*** DATA FOR REVIEW Section Begins ***
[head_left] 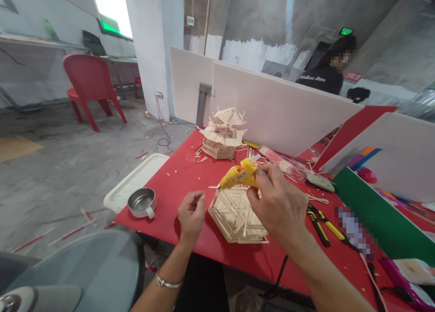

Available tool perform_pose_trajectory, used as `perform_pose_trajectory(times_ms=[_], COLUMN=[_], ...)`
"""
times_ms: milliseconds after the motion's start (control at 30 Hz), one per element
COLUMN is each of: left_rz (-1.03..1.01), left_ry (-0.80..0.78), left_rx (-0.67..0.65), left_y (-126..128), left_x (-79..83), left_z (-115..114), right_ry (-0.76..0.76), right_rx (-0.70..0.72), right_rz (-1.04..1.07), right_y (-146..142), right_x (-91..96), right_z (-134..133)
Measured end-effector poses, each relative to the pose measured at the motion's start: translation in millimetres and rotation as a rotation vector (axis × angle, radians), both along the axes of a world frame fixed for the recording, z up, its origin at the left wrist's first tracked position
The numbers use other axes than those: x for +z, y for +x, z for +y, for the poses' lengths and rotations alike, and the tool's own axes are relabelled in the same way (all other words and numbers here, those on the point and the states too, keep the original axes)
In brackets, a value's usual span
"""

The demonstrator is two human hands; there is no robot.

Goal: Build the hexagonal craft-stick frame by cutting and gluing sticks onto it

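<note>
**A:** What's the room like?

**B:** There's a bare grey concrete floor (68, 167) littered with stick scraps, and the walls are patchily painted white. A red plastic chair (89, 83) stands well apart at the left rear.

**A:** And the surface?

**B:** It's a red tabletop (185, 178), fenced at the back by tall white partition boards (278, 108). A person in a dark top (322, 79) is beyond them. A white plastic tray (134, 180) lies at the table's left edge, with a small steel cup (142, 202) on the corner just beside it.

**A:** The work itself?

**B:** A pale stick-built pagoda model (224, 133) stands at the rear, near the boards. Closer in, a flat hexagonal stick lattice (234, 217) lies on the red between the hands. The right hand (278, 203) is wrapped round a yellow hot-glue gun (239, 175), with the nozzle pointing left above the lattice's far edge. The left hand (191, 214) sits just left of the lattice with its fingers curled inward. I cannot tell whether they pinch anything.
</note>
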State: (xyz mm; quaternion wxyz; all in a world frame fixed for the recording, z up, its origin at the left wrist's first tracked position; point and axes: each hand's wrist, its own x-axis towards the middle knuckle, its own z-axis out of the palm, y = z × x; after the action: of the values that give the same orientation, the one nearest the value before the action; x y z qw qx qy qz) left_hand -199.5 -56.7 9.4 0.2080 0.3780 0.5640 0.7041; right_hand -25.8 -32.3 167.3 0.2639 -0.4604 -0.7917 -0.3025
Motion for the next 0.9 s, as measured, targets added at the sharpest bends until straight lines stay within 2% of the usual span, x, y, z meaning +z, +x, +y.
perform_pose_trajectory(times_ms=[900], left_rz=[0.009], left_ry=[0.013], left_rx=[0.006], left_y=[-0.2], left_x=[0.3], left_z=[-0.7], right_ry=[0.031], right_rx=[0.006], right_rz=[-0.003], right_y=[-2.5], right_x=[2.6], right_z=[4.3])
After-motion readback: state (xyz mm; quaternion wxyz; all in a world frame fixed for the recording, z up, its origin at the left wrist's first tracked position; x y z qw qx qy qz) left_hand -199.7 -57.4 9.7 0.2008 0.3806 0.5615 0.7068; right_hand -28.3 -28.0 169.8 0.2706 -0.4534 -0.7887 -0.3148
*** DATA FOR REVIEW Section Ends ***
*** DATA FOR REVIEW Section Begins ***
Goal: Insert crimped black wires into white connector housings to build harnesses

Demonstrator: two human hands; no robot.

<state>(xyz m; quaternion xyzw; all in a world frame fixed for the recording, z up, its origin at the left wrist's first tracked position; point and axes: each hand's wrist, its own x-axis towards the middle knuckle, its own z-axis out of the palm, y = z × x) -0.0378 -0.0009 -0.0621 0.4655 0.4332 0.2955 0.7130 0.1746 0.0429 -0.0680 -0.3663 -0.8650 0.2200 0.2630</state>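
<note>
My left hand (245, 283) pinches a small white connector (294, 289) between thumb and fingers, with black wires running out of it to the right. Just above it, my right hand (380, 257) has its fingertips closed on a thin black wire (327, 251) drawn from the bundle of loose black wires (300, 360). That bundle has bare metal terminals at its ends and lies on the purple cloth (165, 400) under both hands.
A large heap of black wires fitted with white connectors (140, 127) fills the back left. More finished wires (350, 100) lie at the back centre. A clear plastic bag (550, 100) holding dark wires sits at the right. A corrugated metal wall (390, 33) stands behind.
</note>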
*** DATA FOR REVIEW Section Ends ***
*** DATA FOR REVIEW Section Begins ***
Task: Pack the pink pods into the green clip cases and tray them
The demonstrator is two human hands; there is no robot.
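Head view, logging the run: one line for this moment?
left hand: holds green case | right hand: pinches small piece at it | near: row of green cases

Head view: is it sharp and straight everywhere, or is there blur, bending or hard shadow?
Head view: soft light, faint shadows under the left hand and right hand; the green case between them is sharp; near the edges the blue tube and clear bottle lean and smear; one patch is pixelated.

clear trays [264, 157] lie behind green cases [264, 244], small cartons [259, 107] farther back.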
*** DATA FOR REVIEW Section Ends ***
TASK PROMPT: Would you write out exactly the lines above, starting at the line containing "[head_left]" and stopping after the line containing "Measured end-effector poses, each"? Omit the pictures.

ANSWER SECTION:
[head_left] 

Available tool perform_pose_trajectory, used as `perform_pose_trajectory(times_ms=[_], COLUMN=[_], ...)`
"""
times_ms: milliseconds after the motion's start (control at 30 Hz), one per element
COLUMN is each of: left_rz (-1.03..1.01), left_ry (-0.80..0.78), left_rx (-0.67..0.65), left_y (-126..128), left_x (-79..83), left_z (-115..114), right_ry (-0.76..0.76), right_rx (-0.70..0.72), right_rz (-1.04..1.07), right_y (-146..142), right_x (-91..96), right_z (-134..133)
Measured end-effector poses, each relative to the pose measured at the motion's start: translation in millimetres and rotation as a rotation vector (axis × angle, radians), both along the axes of a world frame fixed for the recording, z up, its origin at the left wrist's first tracked position

No more output is required for this exercise.